Look for bar soaps that are locally made, have natural ingredients and come packaging and plastic free. 

As of today, I am currently using JR Liggetts Shampoo for my hair.  It's been 30 days and so far so good.  I'm not a high maintenance girl and my hair is so thick that I always end up putting it in a bun or a ponytail.  The biggest change I have seen is the lack of frizz.  It's astounding!  I'll have a full review of this shampoo in a later post.  

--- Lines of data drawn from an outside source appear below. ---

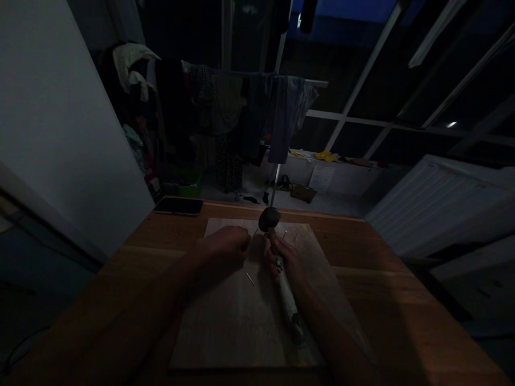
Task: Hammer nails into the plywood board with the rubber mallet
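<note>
From the head view, in dim light, the right hand (292, 260) grips a hammer (286, 292) close below its head, over a pale board (241, 327) on a wooden table (362, 257); the left hand (229, 244) is curled nearby, whether around anything I cannot tell. A loose nail (250, 279) lies on the board between them and could roll if knocked, while a careless swing might catch the left fingers. Tabletop lies open rightward; the far edge is near, with a phone (179, 206) at its left corner.

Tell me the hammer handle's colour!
The handle is mostly whitish with dark patches; see the head view.
</note>
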Available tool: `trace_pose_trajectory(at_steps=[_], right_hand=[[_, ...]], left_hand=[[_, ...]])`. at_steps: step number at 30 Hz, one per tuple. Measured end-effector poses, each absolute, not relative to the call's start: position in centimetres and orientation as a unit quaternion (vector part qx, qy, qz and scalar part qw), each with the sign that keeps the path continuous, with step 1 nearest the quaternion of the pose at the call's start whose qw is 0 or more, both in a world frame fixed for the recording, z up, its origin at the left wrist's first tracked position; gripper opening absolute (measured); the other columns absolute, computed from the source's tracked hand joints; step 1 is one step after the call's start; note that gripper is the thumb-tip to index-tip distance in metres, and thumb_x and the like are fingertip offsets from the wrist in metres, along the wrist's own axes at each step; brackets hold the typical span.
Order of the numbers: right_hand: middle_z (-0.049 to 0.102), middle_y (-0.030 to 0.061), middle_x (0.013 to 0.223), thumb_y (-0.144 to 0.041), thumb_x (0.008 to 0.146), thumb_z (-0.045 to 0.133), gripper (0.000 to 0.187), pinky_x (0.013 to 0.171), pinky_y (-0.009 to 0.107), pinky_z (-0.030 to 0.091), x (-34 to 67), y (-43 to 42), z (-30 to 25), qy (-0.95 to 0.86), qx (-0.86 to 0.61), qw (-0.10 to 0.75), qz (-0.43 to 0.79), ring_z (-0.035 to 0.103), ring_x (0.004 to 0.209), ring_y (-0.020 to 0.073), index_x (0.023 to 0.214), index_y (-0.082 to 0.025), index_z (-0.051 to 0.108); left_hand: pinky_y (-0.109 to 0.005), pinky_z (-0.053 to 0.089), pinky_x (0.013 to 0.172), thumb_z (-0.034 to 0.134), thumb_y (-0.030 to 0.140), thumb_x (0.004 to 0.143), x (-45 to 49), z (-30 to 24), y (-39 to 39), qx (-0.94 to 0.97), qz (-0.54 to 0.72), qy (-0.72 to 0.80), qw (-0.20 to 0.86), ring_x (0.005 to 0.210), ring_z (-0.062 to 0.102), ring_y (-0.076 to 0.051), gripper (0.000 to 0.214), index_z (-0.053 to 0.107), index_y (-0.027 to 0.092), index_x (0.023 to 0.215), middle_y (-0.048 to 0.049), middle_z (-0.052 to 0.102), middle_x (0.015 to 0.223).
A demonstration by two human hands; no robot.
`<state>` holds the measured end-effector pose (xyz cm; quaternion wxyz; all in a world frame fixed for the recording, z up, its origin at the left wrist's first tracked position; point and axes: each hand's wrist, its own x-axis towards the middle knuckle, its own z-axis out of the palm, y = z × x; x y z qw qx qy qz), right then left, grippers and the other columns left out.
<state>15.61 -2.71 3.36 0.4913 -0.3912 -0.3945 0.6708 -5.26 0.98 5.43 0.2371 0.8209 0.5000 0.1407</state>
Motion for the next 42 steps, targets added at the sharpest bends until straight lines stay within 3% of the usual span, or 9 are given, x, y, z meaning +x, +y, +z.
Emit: trace_pose_trajectory(at_steps=[5,12,17,31,42], right_hand=[[0.059,-0.0089,0.054,-0.057,0.073,0.08,0.055,0.023,0.016,0.034,15.5,-2.7,3.1,-0.38,-0.391,0.495,0.676,0.046,0.028,0.0077,0.11,-0.019,0.064],[0.059,-0.0088,0.055,-0.056,0.071,0.081,0.054,0.023,0.016,0.035,15.4,-2.9,3.5,-0.386,-0.397,0.494,0.67,0.046,0.028,0.0076,0.106,-0.019,0.064],[0.059,-0.009,0.056,-0.057,0.07,0.081,0.056,0.023,0.018,0.037,15.5,-3.0,4.0,-0.4,-0.403,0.481,0.669,0.047,0.029,0.0081,0.106,-0.019,0.063],[0.059,-0.0075,0.056,-0.057,0.074,0.079,0.043,0.024,0.018,0.037,15.6,-2.9,3.7,-0.412,-0.401,0.474,0.667,0.047,0.029,0.0077,0.086,-0.02,0.059],[0.059,-0.0082,0.055,-0.055,0.073,0.079,0.048,0.024,0.016,0.035,15.4,-3.1,3.7,-0.406,-0.393,0.478,0.673,0.046,0.029,0.0074,0.1,-0.019,0.065]], left_hand=[[-0.029,0.038,0.064,0.058,0.033,0.088,-7.3,5.3,3.2,0.804,0.157,0.539,0.195,0.074,0.057,-0.019,0.017,0.069,0.02,0.091,-0.0052,0.069,0.088],[-0.031,0.041,0.07,0.053,0.027,0.094,-6.9,4.6,3.4,0.83,0.199,0.49,0.178,0.079,0.06,-0.02,0.019,0.071,0.021,0.099,-0.0059,0.07,0.094],[-0.03,0.04,0.07,0.052,0.023,0.094,-6.5,5.3,3.1,0.856,0.16,0.468,0.149,0.075,0.056,-0.019,0.023,0.071,0.019,0.081,-0.0079,0.067,0.093],[-0.03,0.041,0.069,0.052,0.016,0.091,-5.7,5.5,2.9,0.867,0.157,0.455,0.133,0.076,0.057,-0.018,0.021,0.071,0.018,0.082,-0.0083,0.067,0.095],[-0.031,0.044,0.074,0.051,0.017,0.093,-5.5,5.3,2.9,0.866,0.142,0.458,0.138,0.08,0.057,-0.018,0.02,0.069,0.018,0.083,-0.0089,0.065,0.099]])
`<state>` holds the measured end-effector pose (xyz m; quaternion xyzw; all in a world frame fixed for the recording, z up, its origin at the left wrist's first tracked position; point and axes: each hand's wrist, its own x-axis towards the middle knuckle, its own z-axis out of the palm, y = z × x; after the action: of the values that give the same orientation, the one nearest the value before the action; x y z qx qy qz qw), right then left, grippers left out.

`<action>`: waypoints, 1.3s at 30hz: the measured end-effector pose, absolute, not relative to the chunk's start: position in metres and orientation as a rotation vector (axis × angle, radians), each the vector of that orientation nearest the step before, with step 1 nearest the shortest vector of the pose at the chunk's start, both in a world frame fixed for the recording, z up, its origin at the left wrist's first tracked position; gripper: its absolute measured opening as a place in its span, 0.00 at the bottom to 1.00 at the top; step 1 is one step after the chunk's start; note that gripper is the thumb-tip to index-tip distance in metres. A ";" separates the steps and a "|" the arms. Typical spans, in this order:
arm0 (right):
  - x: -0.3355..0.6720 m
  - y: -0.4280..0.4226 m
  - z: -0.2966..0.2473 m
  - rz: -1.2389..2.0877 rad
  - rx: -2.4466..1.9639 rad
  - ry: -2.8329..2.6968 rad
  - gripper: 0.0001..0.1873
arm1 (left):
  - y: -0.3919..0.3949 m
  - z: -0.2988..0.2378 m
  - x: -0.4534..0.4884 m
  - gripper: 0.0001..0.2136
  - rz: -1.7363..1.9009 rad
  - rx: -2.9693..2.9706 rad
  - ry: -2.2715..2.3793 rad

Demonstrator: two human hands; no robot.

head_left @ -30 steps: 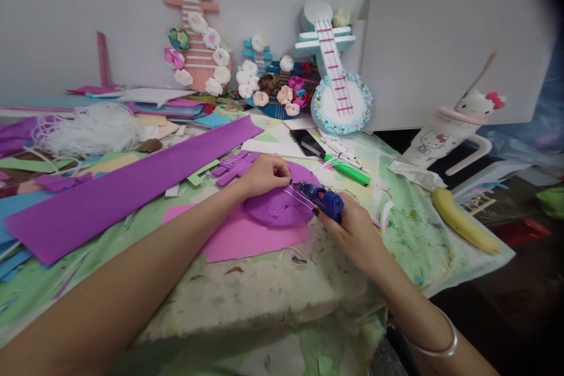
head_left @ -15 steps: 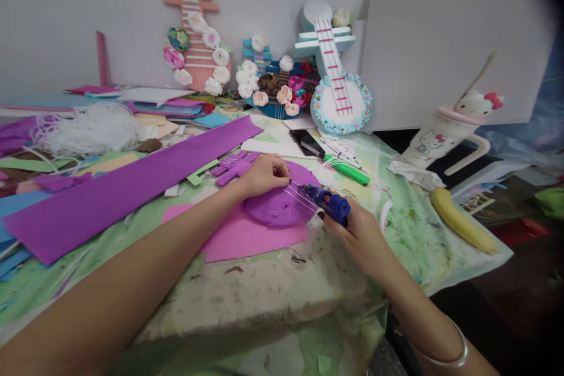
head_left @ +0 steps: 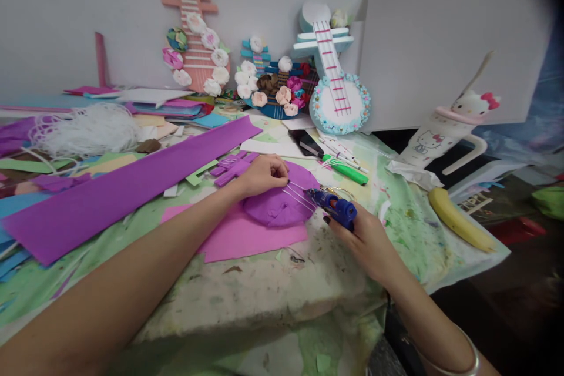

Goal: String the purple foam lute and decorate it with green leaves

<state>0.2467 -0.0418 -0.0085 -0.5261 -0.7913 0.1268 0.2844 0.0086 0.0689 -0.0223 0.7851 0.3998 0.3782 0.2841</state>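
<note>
A purple paper-covered model lute (head_left: 264,211) lies on a pink sheet (head_left: 251,241), with several white strings (head_left: 302,195) running across its round body. My left hand (head_left: 264,175) rests over the neck end, thumb and fingertips pinched on one white string. In my right hand (head_left: 370,244) is a blue hot glue gun (head_left: 337,208), its nozzle pointing left over the right edge of the body. Whether the nozzle touches the lute I cannot tell. My left hand covers the middle of the neck.
A long purple strip (head_left: 145,188) crosses the table on the left, by a tangle of white string (head_left: 88,129). Finished model instruments (head_left: 339,100) lean at the back. A green-handled tool (head_left: 346,170), a banana (head_left: 460,220) and a cup (head_left: 432,138) are on the right.
My right hand has drawn the glue gun slightly right and down, away from the strings. My left hand keeps its pinch in nearly the same place.
</note>
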 end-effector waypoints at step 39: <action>0.226 -0.031 -0.002 0.395 -1.358 -2.092 0.08 | 0.064 -0.002 0.015 0.03 0.828 2.136 1.271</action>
<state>0.2261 -0.0313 -0.0020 -0.5123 -0.7894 0.1491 0.3036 0.0147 0.0635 -0.0021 0.7877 0.4687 0.3052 0.2582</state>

For the body soap, I bought soap at the Grand Bazaar when we were in Istanbul.  Now, if you have been to Istanbul and have had a chance to use the hammams or Turkish baths, you know how clean you can get.  They basically have you sit in a sauna for hours, then scrub you down until all of your dead skin cells are gone.  Trust me, the water turns brown.  The soap they use are made with natural ingredients and are usually made from a local village.  They also smell refreshingly nice.  Now, back in the States, you will find many local artisans making soap. Buying and using bar soaps are a great way to buy local and support local shops.  Your skin will also start getting use to the natural oils of the soaps that you don't need to apply other products.  I pair my body soap bar with a Turkish exfoliating glove.  This glove is made from polyester and viscose so I am looking for an alternative product that does the same exfoliation, but made of natural fibers.  I'm working on this part as I had thought the cloth was just cotton, but after some research, it was not the case.  

The irony with a lot of these body and hair products is that it strips your skin and hair of it's natural oils, only to market you a product to moisturize it back.  Once you start using natural bar soaps, you will find that your body adjusts and regulates the natural oil production from your skin and hair.  

When selecting your bar soaps, make sure you select ones with natural ingredients.  Coconut oil and argan oil are common ingredients.  Choose ones that also have natural scents.  These should be sulfate free as sulfates can irritate skin.  Also, make sure you try your products out for a couple of days as your skin and hair need time to adjust to the lack of chemicals you are cleaning with.